EXERCISE DETAILS: Reproduce every line of the material, exactly as given.

=== Begin Enclosure ===

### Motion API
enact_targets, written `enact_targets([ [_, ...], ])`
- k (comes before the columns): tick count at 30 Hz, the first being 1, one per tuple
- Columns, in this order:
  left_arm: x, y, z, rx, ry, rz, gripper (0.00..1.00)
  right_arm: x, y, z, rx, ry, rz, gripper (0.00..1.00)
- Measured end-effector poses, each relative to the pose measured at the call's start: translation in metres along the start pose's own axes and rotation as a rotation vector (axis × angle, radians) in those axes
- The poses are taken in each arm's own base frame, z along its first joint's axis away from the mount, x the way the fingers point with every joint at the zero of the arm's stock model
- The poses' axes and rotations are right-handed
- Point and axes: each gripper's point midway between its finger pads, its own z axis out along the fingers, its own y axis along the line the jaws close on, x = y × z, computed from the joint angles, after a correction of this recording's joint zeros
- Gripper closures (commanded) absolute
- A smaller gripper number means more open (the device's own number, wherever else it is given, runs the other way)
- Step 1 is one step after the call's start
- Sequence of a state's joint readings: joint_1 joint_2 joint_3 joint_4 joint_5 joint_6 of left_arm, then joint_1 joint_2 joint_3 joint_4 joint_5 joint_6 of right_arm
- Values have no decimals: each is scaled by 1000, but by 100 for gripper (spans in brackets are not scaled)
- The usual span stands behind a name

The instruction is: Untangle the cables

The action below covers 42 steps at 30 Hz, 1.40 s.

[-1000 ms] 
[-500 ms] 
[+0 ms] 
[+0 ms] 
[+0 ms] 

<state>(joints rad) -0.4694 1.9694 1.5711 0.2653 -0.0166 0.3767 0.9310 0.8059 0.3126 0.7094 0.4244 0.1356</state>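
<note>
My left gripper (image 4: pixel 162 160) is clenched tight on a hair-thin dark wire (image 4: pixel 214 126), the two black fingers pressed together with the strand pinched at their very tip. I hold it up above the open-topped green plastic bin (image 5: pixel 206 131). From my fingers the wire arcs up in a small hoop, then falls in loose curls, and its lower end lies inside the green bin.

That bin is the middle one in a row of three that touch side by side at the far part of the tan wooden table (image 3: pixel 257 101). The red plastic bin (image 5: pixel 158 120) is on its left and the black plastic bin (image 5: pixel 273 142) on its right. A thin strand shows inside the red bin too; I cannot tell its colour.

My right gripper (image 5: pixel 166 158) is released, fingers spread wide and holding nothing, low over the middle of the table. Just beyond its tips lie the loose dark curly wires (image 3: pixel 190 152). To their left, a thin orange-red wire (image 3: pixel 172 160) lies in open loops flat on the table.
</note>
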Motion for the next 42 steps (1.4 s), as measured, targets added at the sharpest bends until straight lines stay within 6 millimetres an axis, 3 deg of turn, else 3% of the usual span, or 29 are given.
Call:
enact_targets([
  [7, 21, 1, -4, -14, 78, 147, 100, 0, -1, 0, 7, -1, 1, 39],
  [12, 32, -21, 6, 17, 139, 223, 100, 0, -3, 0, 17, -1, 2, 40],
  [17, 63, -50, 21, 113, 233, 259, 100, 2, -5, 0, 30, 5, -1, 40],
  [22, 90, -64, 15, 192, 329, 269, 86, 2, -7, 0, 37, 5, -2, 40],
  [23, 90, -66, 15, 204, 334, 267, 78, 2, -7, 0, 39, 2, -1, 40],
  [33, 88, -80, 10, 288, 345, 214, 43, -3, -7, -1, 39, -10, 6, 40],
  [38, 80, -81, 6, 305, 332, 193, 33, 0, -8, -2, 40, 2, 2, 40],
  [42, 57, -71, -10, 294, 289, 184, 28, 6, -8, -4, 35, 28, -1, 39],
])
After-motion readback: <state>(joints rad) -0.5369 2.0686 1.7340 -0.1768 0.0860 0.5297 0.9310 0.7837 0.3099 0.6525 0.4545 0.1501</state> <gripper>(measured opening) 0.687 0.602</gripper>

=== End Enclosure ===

ANSWER TO THE PROBLEM:
### Motion API
enact_targets, written `enact_targets([ [_, ...], ])`
- k (comes before the columns): tick count at 30 Hz, the first being 1, one per tuple
- Columns, in this order:
  left_arm: x, y, z, rx, ry, rz, gripper (0.00..1.00)
  right_arm: x, y, z, rx, ry, rz, gripper (0.00..1.00)
- Measured end-effector poses, each relative to the pose measured at the call's start: translation in metres along the start pose's own axes and rotation as a rotation vector (axis × angle, radians) in those axes
- The poses are taken in each arm's own base frame, z along its first joint's axis away from the mount, x the way the fingers point with every joint at the zero of the arm's stock model
- The poses' axes and rotations are right-handed
- Point and axes: each gripper's point midway between its finger pads, its own z axis out along the fingers, its own y axis along the line the jaws close on, x = y × z, computed from the joint angles, after a correction of this recording's joint zeros
- Gripper closures (commanded) absolute
- A smaller gripper number means more open (the device's own number, wherever else it is given, runs the other way)
- Step 1 is one step after the call's start
- Sequence of a state's joint readings: joint_1 joint_2 joint_3 joint_4 joint_5 joint_6 of left_arm, then joint_1 joint_2 joint_3 joint_4 joint_5 joint_6 of right_arm
- Values have no decimals: each is scaled by 1000, but by 100 for gripper (spans in brackets are not scaled)
- The usual span stands behind a name

The instruction is: Untangle the cables

The action below covers 42 steps at 30 Hz, 1.40 s.

[-1000 ms] 
[-500 ms] 
[+0 ms] 
[+0 ms] 
[+0 ms] 

<state>(joints rad) -0.4694 1.9694 1.5711 0.2653 -0.0166 0.3767 0.9310 0.8059 0.3126 0.7094 0.4244 0.1356</state>
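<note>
My left gripper (image 4: pixel 162 160) is clenched tight on a hair-thin dark wire (image 4: pixel 214 126), the two black fingers pressed together with the strand pinched at their very tip. I hold it up above the open-topped green plastic bin (image 5: pixel 206 131). From my fingers the wire arcs up in a small hoop, then falls in loose curls, and its lower end lies inside the green bin.

That bin is the middle one in a row of three that touch side by side at the far part of the tan wooden table (image 3: pixel 257 101). The red plastic bin (image 5: pixel 158 120) is on its left and the black plastic bin (image 5: pixel 273 142) on its right. A thin strand shows inside the red bin too; I cannot tell its colour.

My right gripper (image 5: pixel 166 158) is released, fingers spread wide and holding nothing, low over the middle of the table. Just beyond its tips lie the loose dark curly wires (image 3: pixel 190 152). To their left, a thin orange-red wire (image 3: pixel 172 160) lies in open loops flat on the table.
</note>
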Motion for the next 42 steps (1.4 s), as measured, targets added at the sharpest bends until straight lines stay within 6 millimetres an axis, 3 deg of turn, else 3% of the usual span, or 29 are given.
Call:
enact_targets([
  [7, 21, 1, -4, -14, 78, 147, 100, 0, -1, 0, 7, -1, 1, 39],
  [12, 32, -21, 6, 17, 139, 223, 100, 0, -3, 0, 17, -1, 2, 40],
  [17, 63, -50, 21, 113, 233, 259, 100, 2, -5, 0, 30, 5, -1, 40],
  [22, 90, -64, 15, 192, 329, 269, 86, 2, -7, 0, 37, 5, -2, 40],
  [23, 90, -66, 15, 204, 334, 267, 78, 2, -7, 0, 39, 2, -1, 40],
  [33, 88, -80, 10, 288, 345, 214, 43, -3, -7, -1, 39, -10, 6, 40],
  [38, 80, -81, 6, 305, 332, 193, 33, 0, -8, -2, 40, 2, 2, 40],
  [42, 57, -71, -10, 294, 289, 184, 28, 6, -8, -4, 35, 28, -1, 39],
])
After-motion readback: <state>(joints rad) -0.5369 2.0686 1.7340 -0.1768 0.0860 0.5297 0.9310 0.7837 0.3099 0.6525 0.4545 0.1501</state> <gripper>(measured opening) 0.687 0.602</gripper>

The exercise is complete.